The past has become our future and in the future lie all our yesterdays
…
Was it a stale aphorism freshly baked, or an ancient pop song dimly recalled? Dave could not have said.

They went out often after that – the old farmer, the reddish-brown hide on his neck creviced like sun-baked mud; and the ex-cabbie,
potbelly and arm wattles melting off him in the sweat of their night-time exertions. Another unlikely duo – a dad in search
of a lad, a lad wandering fields hazy blue with memories. Fred acquired his own tea mug at the cottage, his own chair and
cap hook. They would sit up well past dawn – not exactly getting drunk, although certainly not staying sober. Phyllis didn't
mind, Dave came to her in the dewy period before she arose to go to the city. Came to her lean and lovelorn, gently athletic.

One night in mid August they came back from the lamping and got
fucking lashed.
Dave was relieved Fred didn't become maudlin, only tight-lipped, little dribs of sadness escaping with his fag smoke. Yet
they both exposed their mummy selves that night, Fred regretting the lack of understanding he had shown to his son: 'Eye wannid
im on ve lan – vares bin Ridmuns eerabaht fer sentries,' while Dave regretted everything – and nothing – all at once, for
surely
it's only
a tosser who says he regrets nothing at all – it means he remembers
nothing … be-because to remember is to regret.

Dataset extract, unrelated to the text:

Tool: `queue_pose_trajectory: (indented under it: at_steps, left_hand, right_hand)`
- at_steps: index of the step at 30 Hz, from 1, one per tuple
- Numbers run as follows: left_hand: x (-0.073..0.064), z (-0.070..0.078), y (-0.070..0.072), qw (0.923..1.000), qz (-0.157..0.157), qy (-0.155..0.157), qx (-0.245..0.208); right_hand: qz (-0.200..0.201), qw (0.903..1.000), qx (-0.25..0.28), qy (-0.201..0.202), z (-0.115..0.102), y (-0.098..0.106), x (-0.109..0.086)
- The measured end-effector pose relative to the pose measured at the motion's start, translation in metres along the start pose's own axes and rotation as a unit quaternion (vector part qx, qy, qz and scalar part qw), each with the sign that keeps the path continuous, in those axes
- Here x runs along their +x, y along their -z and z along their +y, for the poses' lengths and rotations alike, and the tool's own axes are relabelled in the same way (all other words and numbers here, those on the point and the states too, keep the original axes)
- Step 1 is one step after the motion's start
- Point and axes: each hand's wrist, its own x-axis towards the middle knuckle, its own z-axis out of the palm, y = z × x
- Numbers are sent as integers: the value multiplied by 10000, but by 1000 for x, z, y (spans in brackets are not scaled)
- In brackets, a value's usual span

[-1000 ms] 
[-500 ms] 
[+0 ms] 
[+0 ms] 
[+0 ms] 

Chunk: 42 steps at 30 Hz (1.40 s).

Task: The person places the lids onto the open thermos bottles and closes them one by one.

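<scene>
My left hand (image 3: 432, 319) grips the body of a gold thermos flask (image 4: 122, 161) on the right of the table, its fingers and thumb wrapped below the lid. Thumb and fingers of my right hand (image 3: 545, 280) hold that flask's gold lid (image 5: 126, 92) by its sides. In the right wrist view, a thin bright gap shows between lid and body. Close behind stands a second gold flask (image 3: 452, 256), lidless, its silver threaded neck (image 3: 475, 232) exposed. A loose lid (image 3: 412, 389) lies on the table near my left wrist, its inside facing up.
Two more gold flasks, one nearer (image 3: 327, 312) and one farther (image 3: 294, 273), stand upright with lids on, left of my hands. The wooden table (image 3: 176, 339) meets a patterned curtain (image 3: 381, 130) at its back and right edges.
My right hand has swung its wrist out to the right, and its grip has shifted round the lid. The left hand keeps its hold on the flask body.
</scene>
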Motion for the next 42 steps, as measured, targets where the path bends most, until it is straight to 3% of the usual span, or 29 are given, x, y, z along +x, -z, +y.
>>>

Too pissed to drive, Fred tottered off about six in the morning. Dave came out to see him on his way. The old farmer's boots
left crushed swathes in the unmown grass, each with its own scattering of mashed flower heads – dandelions, buttercups and
daisies – twisted like wreaths. Fred forgot his shotgun, which was leaned up against the bellying plaster by the front door
– as commonplace as an umbrella. Seeing it when she came down at seven, Phyl went back upstairs and gently shook Dave awake.
'Fred's left his gun in the house,' she said. 'Do make sure he comes over and gets it, we don't want any bother.' Dave grunted,
'Yeah, yeah, no bother, love, I'll get on it.' She felt his cheek against hers – as pocky as a newly surfaced road. She inhaled
his shitty whisky breath and tousled his sweaty tonsure. He flumped back into the bed – she turned, went downstairs and drank
a cup of rosehip tea standing at the draining board. She fetched her handbag, looked at the shotgun once more, then shut the
door carefully, listening for the latch to fall. She set off across the fields, on her way to catch the bus from Chipping
Ongar to Epping.

As the Fairway bucketed northeast up the MII the two men inside were engaged in two different conversations. Rifak, who was
driving, had his slick earpiece-and-mic combo inserted, and so was able to carry on his row with Janice while holding the
rattling old cab steady in the slow lane. Mustafa, by contrast, lay almost prone on the back seat, one of his new Gucci loafers
– of which he was inordinately proud – pressed against the window. Mustafa spoke in Turkish, Rifak in crumbly English. Both
men were smoking, and their consonants cut like scimitars through the silky blue swags and furbelows.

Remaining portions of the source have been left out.